For at least 12,000 years, humans have been sowing, selecting, domesticating and freely exchanging seeds in order to adapt to the conditions of an ever-changing Earth. Then, a century or so ago, things went pear-shaped.

Since the 1900s, crop diversity has been narrowing at a dramatic pace. According to the UN Food and Agriculture Organization (FAO), some “75% of genetic diversity has been lost”.

In the mainstream, farmers have turned away from locally adapted, traditional varieties of domesticated species (landraces) in favour of alternatives offering higher yields.

The consequences of shrinking diversity don’t take much head-scratching to work out. The first is that the world’s meals have become homogenised. Three crops – wheat, rice and corn (also known as maize) – account for 43% of all food eaten… anywhere in the world.
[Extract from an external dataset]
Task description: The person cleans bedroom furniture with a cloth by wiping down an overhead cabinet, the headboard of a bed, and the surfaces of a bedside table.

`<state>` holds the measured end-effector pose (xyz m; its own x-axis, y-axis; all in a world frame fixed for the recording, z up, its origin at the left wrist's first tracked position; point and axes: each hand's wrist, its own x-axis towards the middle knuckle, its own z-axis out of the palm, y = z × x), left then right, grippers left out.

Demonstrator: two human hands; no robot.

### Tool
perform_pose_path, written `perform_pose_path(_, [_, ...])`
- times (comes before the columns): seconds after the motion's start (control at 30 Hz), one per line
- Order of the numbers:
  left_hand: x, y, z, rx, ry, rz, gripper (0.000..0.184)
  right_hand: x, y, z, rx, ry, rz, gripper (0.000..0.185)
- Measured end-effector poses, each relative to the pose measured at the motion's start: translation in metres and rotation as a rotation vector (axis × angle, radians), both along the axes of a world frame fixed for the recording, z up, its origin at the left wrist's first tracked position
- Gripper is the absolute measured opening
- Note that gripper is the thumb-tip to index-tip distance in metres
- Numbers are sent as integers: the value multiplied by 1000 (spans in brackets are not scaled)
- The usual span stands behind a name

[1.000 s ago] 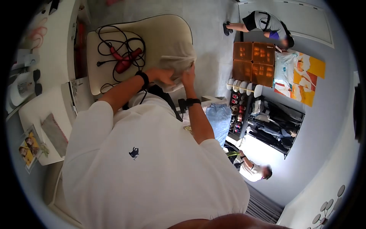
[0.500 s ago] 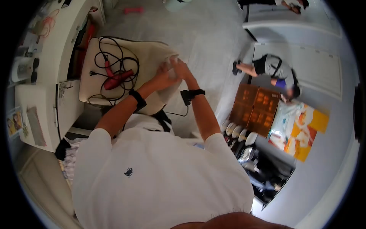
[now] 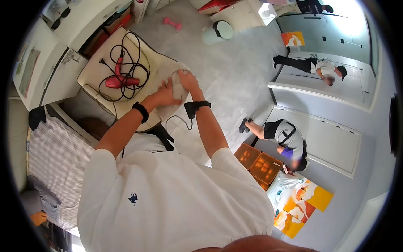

There are over 2,000 different varieties of apple in the UK, but you’re unlikely to spot more than 20 in supermarkets.

A recent report by charity People Need Nature has revealed the effect that homogenised taste buds have had on land-use in England: “Most (84%) of arable land grows cereals and oilseed rape. Just 30% of this area is used to produce wheat good enough to mill for flour, and most of this is used to make bread. The other 70% of wheat and other cereals grown in England is used to feed animals”.

Maize in particular is harvested late in the season, so the stubble is usually left over winter. The unprotected soil is then washed off the fields into streams and rivers, worsening the impact of downstream flooding.

“Maize fields are also very poor for wildlife; nothing much can live in them.” writes author of the study, Miles King.

Secondly, a master key to food security has been handed to multinational agricultural corporations. In France’s Official Catalogue of Plant Varieties, five major corporations now own 6,000 strains. What’s more, 95% of all the corn seeds registered in the catalogue are hybrid, which means they have a declining yield characteristic: every season, a farmer will likely need to buy more seed to obtain high yields and will pay royalties on any seeds they do replant. By using intellectual property laws to charge these royalties, environmental campaigner Vandana Shiva believes agriculture giants, ‘make commodity out of what nature created for us’.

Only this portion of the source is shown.